-- Opening Marker --

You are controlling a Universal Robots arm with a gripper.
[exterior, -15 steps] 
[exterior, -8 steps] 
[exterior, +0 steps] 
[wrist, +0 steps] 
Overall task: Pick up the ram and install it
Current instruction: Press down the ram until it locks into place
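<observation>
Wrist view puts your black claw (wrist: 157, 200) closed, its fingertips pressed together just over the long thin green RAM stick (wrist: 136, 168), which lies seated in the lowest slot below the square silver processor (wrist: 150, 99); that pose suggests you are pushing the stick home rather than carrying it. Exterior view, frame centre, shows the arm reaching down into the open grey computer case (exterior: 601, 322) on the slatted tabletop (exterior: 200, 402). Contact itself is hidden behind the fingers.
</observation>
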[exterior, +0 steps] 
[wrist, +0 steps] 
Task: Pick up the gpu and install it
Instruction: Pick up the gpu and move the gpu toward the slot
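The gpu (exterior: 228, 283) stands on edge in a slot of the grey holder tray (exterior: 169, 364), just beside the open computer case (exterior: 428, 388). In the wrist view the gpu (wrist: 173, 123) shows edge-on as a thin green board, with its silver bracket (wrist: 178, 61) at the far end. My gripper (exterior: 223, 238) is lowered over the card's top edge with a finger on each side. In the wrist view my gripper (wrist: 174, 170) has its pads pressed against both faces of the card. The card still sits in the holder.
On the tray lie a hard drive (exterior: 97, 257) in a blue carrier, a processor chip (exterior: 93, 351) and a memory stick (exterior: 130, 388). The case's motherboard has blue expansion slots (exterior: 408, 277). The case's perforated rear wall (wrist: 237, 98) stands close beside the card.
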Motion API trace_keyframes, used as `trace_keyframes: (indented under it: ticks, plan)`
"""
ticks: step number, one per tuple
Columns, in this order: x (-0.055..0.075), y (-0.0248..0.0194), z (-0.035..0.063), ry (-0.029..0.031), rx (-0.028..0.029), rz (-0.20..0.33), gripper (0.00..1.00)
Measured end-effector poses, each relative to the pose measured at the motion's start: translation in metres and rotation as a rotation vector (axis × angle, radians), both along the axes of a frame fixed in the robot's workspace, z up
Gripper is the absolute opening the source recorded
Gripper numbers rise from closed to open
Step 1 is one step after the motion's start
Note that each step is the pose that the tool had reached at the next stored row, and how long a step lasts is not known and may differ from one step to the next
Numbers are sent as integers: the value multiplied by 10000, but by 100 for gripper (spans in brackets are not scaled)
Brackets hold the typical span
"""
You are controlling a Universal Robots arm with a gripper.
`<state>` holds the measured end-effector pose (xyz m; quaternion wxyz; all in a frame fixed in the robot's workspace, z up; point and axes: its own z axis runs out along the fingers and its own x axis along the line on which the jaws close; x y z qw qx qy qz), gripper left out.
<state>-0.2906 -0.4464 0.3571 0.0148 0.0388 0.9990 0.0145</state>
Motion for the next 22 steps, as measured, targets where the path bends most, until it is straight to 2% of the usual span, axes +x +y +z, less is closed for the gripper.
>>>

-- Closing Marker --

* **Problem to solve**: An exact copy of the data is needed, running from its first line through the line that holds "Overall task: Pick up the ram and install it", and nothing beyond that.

* **Result of the exercise**:
You are controlling a Universal Robots arm with a gripper.
[exterior, -15 steps] 
[exterior, -8 steps] 
[exterior, +0 steps] 
[wrist, +0 steps] 
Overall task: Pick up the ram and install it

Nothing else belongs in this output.